» Your instructions
Below are records; copy every line among them that contains the word "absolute".

☆ ☆ ☆ ☆

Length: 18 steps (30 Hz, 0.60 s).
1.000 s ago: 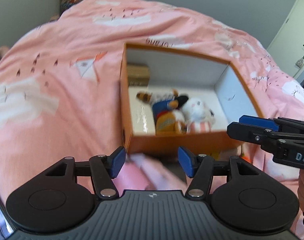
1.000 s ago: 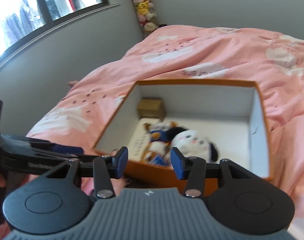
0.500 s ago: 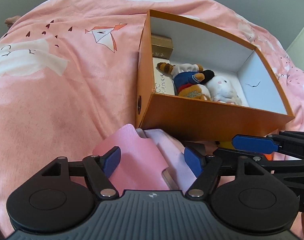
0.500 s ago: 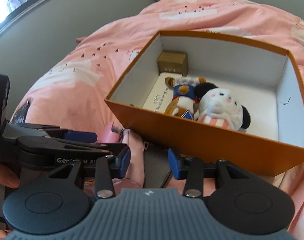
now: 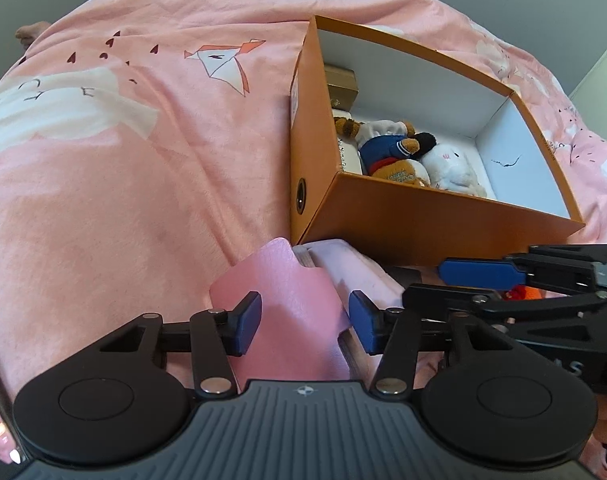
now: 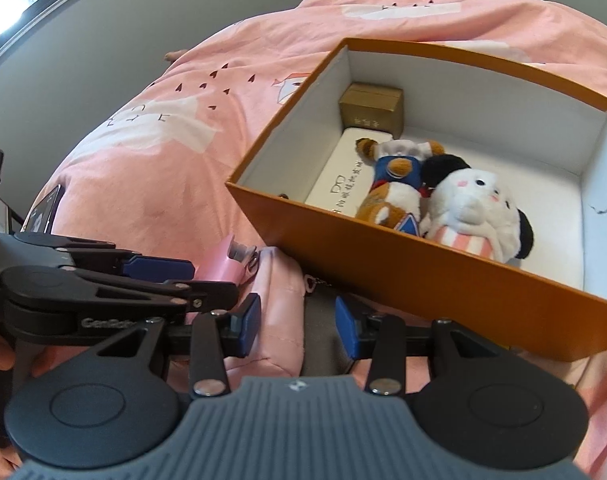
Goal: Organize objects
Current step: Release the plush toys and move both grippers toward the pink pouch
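An open orange box (image 5: 423,216) (image 6: 443,276) lies on the pink bedspread. Inside are a brown plush in blue (image 5: 387,152) (image 6: 395,184), a white plush (image 5: 451,168) (image 6: 475,216), a small gold box (image 6: 373,108) and a flat white case (image 6: 343,184). In front of the box lie a pink wallet-like item (image 5: 295,312) and a pale pink pouch (image 6: 279,312). My left gripper (image 5: 303,322) is open just above the pink item. My right gripper (image 6: 297,320) is open over the pouch and a grey flat object (image 6: 321,332).
The pink bedspread (image 5: 123,160) extends left and behind the box. A phone (image 6: 43,208) lies at the bed's left edge. Grey walls and a window stand behind. Something orange-red (image 5: 521,292) shows under the right gripper's fingers.
Both grippers have dropped down and drawn back from over the box to the pink items in front of it. Both stay open.
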Each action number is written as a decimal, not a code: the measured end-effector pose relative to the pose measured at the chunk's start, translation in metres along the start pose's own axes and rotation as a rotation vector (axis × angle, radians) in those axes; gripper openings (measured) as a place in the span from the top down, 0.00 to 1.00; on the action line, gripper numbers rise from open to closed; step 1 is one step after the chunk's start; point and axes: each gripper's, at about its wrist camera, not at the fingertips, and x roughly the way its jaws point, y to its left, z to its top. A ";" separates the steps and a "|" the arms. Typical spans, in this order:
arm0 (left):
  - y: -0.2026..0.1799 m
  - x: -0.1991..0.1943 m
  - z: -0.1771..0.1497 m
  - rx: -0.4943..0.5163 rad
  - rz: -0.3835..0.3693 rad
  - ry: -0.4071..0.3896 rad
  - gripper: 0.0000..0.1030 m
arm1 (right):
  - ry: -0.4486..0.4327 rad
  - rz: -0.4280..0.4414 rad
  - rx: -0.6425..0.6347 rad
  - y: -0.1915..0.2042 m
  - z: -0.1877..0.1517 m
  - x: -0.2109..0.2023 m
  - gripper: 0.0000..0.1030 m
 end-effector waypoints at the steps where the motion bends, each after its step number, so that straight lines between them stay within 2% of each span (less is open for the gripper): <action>1: 0.002 -0.001 0.000 -0.009 -0.008 0.001 0.45 | 0.007 0.008 0.000 0.000 0.001 0.002 0.57; 4: 0.007 -0.005 0.000 -0.032 -0.024 0.002 0.49 | 0.031 0.034 0.012 -0.001 0.004 0.009 0.57; 10: 0.011 -0.018 0.000 -0.044 -0.015 -0.005 0.49 | 0.082 0.087 0.054 -0.008 0.009 0.024 0.57; 15: 0.013 -0.025 0.004 -0.043 0.008 -0.014 0.54 | 0.133 0.120 0.073 -0.009 0.011 0.042 0.65; 18: 0.018 -0.026 0.007 -0.058 0.000 -0.004 0.54 | 0.119 0.131 0.031 -0.002 0.009 0.039 0.68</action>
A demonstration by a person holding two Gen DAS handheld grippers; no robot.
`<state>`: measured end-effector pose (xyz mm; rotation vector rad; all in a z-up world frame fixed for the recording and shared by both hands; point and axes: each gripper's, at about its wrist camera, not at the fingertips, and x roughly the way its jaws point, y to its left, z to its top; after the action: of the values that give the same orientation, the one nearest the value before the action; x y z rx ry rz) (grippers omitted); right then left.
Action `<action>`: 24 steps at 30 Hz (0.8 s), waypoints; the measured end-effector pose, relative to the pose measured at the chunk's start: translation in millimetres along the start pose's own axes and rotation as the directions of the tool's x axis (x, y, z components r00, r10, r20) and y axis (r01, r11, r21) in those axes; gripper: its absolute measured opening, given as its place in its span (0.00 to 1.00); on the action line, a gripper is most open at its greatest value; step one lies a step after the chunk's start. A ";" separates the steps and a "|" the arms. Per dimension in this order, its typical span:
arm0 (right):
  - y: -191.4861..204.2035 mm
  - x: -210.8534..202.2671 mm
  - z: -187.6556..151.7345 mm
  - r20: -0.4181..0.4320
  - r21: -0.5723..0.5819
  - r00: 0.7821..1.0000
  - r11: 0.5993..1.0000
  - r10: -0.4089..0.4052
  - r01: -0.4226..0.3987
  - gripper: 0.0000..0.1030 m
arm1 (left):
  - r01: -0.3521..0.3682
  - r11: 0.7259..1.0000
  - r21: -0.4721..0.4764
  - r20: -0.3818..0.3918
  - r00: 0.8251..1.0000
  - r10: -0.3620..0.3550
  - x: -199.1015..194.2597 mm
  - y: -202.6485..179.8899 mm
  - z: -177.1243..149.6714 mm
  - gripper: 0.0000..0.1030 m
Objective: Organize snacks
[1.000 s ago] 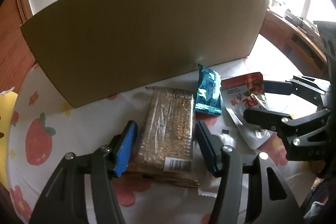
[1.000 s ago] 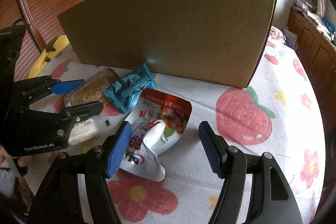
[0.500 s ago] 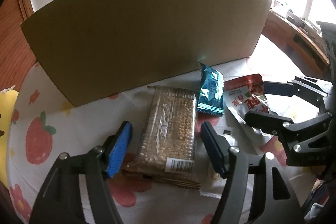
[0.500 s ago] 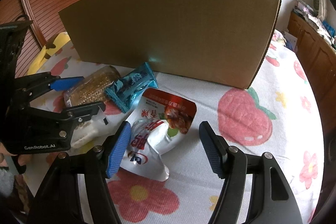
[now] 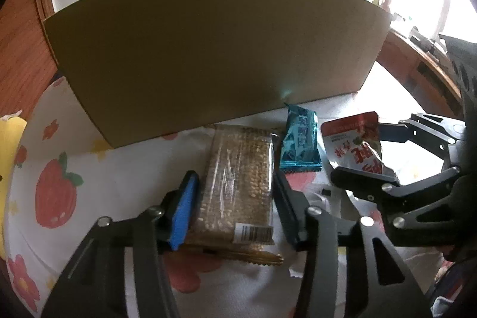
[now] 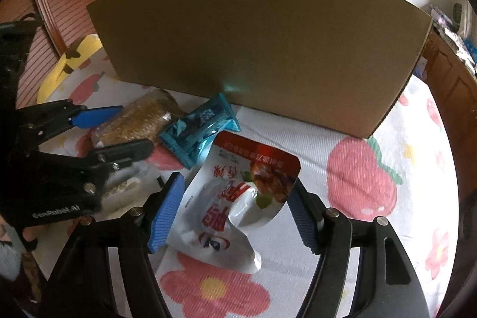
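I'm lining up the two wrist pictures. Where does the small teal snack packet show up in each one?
Left wrist view: the teal snack packet lies right of centre, between the clear grain bar pack and the red-and-white pouch.
Right wrist view: the teal snack packet lies left of centre, above the pouch.
Shared landmark: the cardboard box standing just behind it.

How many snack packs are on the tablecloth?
3 clear ones: grain bar between the left gripper's fingers, teal pack beside it, red-white pouch farthest right. More may hide underneath.
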<state>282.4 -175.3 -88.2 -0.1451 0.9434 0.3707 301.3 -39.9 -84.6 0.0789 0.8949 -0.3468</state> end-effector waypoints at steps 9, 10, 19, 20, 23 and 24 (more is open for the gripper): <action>8.4 4.4 0.2 -0.007 -0.032 1.000 0.999 -0.030 0.030 0.76 | 0.001 1.000 -0.007 0.006 1.000 -0.001 -1.7 1.6 0.0 0.43; 7.5 3.7 -0.4 -0.010 -0.030 0.999 0.999 -0.032 0.031 0.76 | -0.003 1.000 -0.006 0.006 1.000 0.003 -1.5 1.0 0.1 0.43; 2.1 -6.4 -8.0 0.003 -0.056 1.000 0.998 -0.002 0.002 0.62 | -0.012 1.000 -0.012 0.009 1.000 0.013 -2.3 0.4 0.7 0.43; -0.1 -9.1 -10.3 0.007 -0.056 1.000 0.998 0.001 -0.001 0.58 | -0.012 1.000 -0.016 0.008 1.000 0.012 -2.1 1.4 0.7 0.43; -3.5 -14.3 -14.4 0.018 -0.052 1.000 0.999 0.016 -0.015 0.55 | -0.010 1.000 -0.017 0.009 1.000 0.010 -1.3 1.7 0.7 0.43; -3.7 -15.3 -15.2 0.022 -0.051 1.000 0.999 0.017 -0.016 0.54 | -0.009 1.000 -0.016 0.009 1.000 0.009 -1.1 1.6 0.8 0.43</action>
<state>264.1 -186.8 -84.7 -0.1791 0.9143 0.4111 301.8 -38.3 -83.4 0.0665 0.8879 -0.3311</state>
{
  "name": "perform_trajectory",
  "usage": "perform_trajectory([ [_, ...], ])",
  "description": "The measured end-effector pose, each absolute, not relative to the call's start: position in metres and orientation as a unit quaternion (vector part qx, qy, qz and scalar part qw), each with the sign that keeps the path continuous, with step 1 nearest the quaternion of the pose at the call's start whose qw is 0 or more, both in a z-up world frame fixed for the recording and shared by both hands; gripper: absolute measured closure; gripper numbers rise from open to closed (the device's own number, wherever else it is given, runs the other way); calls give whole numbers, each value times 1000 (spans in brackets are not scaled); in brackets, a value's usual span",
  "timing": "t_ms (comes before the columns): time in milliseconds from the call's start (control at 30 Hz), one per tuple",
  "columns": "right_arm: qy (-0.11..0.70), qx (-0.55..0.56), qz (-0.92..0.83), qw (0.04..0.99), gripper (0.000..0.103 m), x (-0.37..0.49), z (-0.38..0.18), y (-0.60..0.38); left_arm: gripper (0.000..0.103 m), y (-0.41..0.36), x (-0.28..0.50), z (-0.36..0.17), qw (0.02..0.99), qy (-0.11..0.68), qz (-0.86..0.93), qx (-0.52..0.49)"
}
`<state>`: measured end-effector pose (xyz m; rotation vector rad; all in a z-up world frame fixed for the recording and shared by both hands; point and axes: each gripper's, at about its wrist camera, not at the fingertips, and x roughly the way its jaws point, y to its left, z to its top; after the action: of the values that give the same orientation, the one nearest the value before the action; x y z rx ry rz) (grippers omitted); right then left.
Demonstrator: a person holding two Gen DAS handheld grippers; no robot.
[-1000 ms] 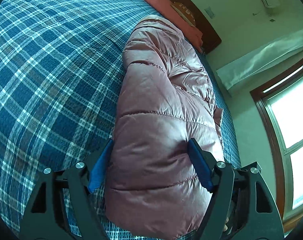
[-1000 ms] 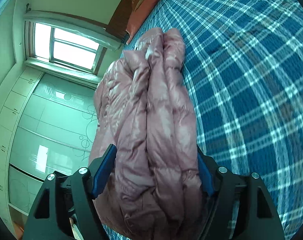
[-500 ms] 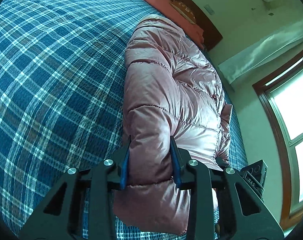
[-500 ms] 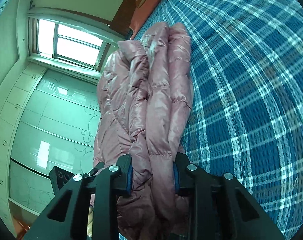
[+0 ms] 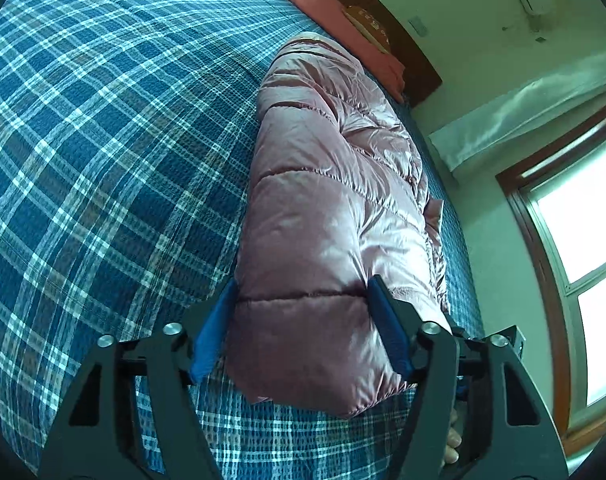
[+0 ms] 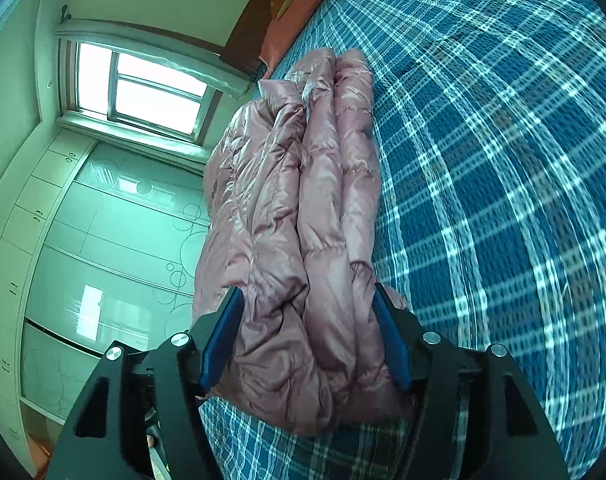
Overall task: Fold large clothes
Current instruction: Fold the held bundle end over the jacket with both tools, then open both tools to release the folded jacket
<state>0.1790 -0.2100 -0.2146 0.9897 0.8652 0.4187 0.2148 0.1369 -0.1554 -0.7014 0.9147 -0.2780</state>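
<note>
A shiny pink puffer jacket [image 5: 327, 216] lies folded lengthwise on the blue plaid bed [image 5: 103, 152]. My left gripper [image 5: 303, 320] is open, its blue pads standing wide on either side of the jacket's near end. In the right wrist view the jacket [image 6: 303, 208] shows as stacked folded layers. My right gripper [image 6: 307, 328] is open too, its pads spread on both sides of the bundled near end, which rests on the bed [image 6: 503, 160].
Red pillows [image 5: 343, 28] lie against the dark headboard at the far end of the bed. A window [image 6: 143, 88] and pale wardrobe doors [image 6: 103, 260] stand beside the bed. The jacket lies close to the bed's window-side edge.
Both grippers were open a second ago, squeezed shut on the jacket's near end half a second ago, and have now opened wide again. The jacket has settled on the bed.
</note>
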Motion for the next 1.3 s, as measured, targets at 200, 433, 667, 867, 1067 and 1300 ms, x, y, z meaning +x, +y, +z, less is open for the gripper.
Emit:
perform_trajectory([
  [200,397,471,199,763,74,177,-222,-208,70,136,214,-155,827,437,-132,-328],
  [433,393,490,204,751,79,169,-230,-206,73,138,219,-155,827,442,-131,-322],
  [667,397,492,196,750,79,171,-242,-204,74,131,221,-155,838,439,-126,-298],
  [867,401,489,184,753,66,166,-238,-207,58,128,218,-151,853,434,-110,-267],
  [1067,393,497,165,756,54,147,-234,-220,44,134,207,-144,858,434,-86,-260],
  [1300,390,450,112,796,49,110,-215,-234,37,133,184,-125,880,423,-45,-210],
])
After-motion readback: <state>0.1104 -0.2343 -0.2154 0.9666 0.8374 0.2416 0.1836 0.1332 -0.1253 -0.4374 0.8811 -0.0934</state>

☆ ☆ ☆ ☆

» Answer section
Action `<action>`: 24 steps at 30 Hz (0.8 s), waypoints; the measured end-effector pose, relative to the pose measured at the chunk's start: translation in millimetres along the start pose's own axes and rotation as the directions of the tool's x axis (x, y, z components r00, r10, r20) and y axis (r01, r11, r21) in those axes; gripper: its absolute measured opening, given as its place in its span (0.00 to 1.00); on the action line, a gripper is most open at its greatest value; step one lies a step after the chunk's start. A ";" separates the steps and a "|" the arms. Per dimension in this order, its typical span:
  "description": "The measured end-effector pose, each absolute, not relative to the call's start: position in metres and orientation as a unit quaternion (vector part qx, qy, qz and scalar part qw), each with the sign that keeps the path continuous, with step 1 nearest the quaternion of the pose at the call's start whose qw is 0 or more, both in a z-up world frame fixed for the recording and shared by both hands; gripper: absolute measured closure; gripper numbers rise from open to closed (the device's own number, wherever else it is given, runs the other way); calls give whole numbers, each value times 1000 (spans in brackets are not scaled); in brackets, a value's usual span",

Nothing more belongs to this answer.